→ Task instructions
Beneath this line are the data; copy exactly the part of them that opens with the line containing "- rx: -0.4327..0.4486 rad" and closes with the line containing "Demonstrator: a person", and only that part.

→ Data records

┄┄┄┄┄┄

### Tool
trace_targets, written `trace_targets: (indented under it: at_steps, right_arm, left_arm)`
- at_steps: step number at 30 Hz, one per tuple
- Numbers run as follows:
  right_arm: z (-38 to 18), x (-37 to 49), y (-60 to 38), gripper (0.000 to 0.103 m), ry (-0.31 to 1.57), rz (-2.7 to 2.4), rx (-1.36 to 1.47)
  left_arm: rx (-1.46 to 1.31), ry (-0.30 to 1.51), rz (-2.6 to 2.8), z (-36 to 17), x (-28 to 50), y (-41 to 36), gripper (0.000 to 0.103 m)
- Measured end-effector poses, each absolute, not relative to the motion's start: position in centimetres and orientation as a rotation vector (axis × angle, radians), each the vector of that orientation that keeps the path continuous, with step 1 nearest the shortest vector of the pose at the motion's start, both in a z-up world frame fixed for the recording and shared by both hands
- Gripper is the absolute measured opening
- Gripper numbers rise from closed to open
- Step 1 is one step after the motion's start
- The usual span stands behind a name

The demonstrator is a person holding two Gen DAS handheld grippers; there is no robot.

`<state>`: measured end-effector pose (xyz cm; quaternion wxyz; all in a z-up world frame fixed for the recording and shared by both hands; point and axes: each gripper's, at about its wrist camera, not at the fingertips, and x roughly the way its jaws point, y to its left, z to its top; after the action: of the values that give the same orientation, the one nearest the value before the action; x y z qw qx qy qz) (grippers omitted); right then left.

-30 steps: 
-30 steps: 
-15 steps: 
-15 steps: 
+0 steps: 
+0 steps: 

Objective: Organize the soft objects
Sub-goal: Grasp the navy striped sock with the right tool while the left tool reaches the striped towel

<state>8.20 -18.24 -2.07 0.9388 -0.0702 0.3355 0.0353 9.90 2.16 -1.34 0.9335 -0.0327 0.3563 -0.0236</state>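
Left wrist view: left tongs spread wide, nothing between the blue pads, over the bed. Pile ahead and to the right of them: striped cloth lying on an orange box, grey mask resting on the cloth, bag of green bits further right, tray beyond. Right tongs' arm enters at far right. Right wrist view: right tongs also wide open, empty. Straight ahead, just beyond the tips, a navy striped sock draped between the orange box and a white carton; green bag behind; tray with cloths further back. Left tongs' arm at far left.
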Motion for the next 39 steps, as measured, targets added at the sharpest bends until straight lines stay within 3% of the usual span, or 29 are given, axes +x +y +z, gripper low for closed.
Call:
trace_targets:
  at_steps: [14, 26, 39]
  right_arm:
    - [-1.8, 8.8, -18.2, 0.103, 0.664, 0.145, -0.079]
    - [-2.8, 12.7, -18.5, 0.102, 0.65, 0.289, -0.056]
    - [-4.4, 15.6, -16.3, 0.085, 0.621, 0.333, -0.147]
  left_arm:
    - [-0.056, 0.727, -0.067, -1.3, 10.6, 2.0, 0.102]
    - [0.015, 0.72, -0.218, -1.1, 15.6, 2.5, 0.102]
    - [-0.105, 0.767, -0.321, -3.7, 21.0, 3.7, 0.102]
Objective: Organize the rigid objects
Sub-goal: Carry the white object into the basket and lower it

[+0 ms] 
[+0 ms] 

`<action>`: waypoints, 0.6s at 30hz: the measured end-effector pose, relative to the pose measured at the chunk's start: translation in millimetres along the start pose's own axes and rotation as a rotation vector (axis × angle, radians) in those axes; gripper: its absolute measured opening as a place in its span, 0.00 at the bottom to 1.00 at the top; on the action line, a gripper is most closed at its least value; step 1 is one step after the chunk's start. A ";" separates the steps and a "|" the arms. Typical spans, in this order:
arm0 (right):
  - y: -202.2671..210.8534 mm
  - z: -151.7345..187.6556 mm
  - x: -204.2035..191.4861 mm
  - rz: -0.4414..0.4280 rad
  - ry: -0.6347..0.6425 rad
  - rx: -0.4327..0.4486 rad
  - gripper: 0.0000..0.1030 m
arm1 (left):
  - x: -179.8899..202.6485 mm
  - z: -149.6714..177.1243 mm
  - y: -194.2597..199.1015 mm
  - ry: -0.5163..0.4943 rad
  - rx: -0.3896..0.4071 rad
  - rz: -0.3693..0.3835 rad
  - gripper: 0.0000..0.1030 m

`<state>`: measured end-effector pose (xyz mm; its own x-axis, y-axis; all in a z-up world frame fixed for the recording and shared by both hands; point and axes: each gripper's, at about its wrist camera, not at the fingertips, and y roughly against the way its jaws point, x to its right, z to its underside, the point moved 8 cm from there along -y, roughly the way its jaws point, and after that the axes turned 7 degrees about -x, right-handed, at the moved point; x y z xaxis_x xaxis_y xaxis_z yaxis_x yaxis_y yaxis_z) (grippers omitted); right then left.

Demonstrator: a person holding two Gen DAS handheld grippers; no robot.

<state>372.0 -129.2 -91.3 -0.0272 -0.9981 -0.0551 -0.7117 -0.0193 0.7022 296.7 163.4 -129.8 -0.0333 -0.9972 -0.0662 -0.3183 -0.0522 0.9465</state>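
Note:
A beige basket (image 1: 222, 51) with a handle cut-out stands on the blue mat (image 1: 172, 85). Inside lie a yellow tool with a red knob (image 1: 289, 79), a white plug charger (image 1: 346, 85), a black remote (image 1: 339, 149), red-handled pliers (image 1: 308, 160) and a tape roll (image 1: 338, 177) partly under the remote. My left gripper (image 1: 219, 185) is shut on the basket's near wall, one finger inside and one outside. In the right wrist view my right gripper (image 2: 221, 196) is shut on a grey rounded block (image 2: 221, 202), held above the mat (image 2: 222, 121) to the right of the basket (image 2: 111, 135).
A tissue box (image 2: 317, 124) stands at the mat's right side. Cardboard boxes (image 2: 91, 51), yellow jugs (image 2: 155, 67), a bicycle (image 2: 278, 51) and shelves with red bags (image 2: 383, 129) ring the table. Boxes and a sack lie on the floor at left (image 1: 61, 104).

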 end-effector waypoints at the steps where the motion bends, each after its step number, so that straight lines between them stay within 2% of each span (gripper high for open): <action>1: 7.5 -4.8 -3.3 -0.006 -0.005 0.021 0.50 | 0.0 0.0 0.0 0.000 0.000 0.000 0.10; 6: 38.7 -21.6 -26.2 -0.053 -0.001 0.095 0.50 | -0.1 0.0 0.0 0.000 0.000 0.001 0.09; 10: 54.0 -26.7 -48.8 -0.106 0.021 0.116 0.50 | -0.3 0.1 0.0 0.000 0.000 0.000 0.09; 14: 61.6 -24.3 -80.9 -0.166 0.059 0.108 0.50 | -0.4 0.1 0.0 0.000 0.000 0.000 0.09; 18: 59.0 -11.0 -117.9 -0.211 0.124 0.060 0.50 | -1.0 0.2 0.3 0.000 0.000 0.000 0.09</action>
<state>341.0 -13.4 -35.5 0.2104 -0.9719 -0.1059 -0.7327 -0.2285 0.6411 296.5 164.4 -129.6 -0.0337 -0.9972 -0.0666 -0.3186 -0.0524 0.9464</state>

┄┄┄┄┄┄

→ Result
  - rx: -0.4327..0.4486 rad
  - gripper: 0.0000..0.1030 m
arm1 (left):
  - x: -179.8899..202.6485 mm
  - z: -149.6714..177.1243 mm
  - y: -194.2597..199.1015 mm
  - ry: -0.5163..0.4943 rad
  - rx: -0.3896..0.4071 rad
  - rz: -0.3693..0.3835 rad
  - gripper: 0.0000..0.1030 m

`<state>`: measured end-effector pose (xyz mm; its own x-axis, y-axis; all in a z-up world frame fixed for the recording and shared by both hands; point and axes: each gripper's, at about its wrist camera, not at the fingertips, and y roughly against the way its jaws point, x to its right, z to its underside, the point moved 8 cm from there along -y, roughly the way its jaws point, and after that the axes turned 7 degrees about -x, right-handed, at the moved point; x y z xaxis_x xaxis_y xaxis_z yaxis_x yaxis_y yaxis_z) (grippers omitted); right then left.

Demonstrator: a person holding two Gen DAS handheld grippers; no robot.

The work on this exercise is done.